Baharvand

Regions with significant populations
- Southwestern Iran

Languages
- Northern Luri, Persian

Religion
- Shia Islam

Related ethnic groups
- Lurs

= Baharvand (tribe) =

Lur tribe living in southwestern Iran

The Baharvand (بهاروند, بهاروند) are a Lur tribe living mainly in southwestern Iran. The Baharvand are one of the tribes of Bala Gariva. They speak Northern Luri and mostly follow Shia Islam.

==History==
According to Sekandar Amanollahi-Baharvand, Baharvand oral history claimed that their ancestor was Sabzvar, a member of the Kalhor, a Kurdish tribe from Kermanshah. After a feud, Sabzvar left his tribe and migrated to Robat, a village north of Khorramabad. Sabzvar had a son named Karam, who was the father of Bahar. Bahar left Robat and migrated to Dare-ye Nasab, south of Khorramabad, where he met with Dirak, the leader of the Dirakvand tribe, who was impressed with Bahar, allowing him to marry his daughter and hiring him as his deputy and consultant for tribal affairs. At that time, the Baharvand became part of the Dirakvand tribes. Bahar had two grandsons, Morad-Ali and Kord-Ali, and under them, the Baharvand tribe was divided into two clans, Moradalivand and Kordalivand. It was also said that the Baharvand, along with the Qalavand, were not among the original nine clans of the Dirakvand, but had came later and absorbed most of them.
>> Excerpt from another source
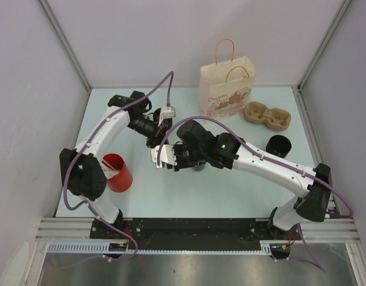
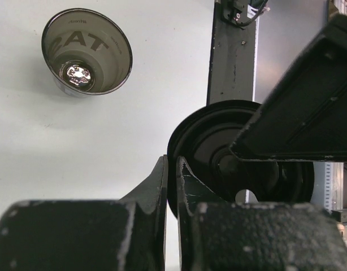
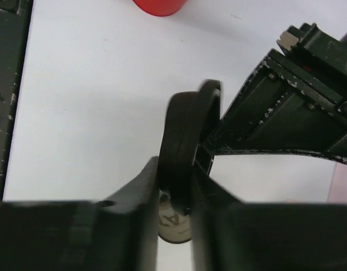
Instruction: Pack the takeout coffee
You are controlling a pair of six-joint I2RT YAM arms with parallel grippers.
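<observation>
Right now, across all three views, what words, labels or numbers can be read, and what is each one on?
"ZAT", as far as it reads: large letters on the grey cup; small print near its rim is unreadable.
"A", partial: on the pale cup beneath the black lid.
Printed wording on the paper bag: too small to read.

Left pincer (image 2: 172, 169) and right pincer (image 3: 173, 180) clamped.
</observation>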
For a long time, the Baharvand tribe spent the summers in Dara-ye Nasab and the winters further south towards Dezful. At the end of the 17th century, it was forced to spend the year round in Dara-ye Nasab in the Korki region. Due to dynamic leadership and a growing population, after 1830, the Baharvand tribe underwent a period of expansion, becoming "one of the most powerful tribes of Luristan with substantial holdings of land". The Baharvand tribe took over the Chenara mountains and the plains of Reza, Chin-e Zal, and Bidruba after defeating the Sagvand tribe which had encroached upon its territory. By the mid-nineteenth century, the Baharvand tribe comprised four to five thousand tents on the hillsides, controlling a major caravan route, and the forces of both the central government and the Vali of Posht-e Kuh were ineffective against the Baharvand, and the other tribes in the region also could not withstand the Baharvand. Toward the end of the 19th century, the Baharvand moved northward, routing the Mir tribe and occupying the Tayi valley. In 1903, the Baharvand defeated the Papi tribe, reoccupying the Dara-ye Nasab valley and annexing the nearby Taf valley. In 1914, the Baharvand tribe allied with the Mir tribe and conquered the Kargah (Khorramabad) valley.

At one point, the Dirakvand tribe included the Baharvand, as well as the Qalavand, Zeynivand, and Mir tribes, although they later all broke off and the Dirakvand was reduced to only itself. Furthermore, several branches and smaller clans within the Baharvand, including Kordalivand, Reshno, Shalvand, and Najafvand, later grew and became independent.

The Baharvand tribe suffered greatly in the aftermath of the campaign led by Ahmad Amīr Ahmadi to quell tribal unrest in the region in 1923 and the forced settlement policy of Reza Shah. Hoseyn Khan, the leader of the Baharvand, and his brother, were both arrested in 1929 and confined for twelve years. They became completely sedentary and comprised around 5,000 families in 1963.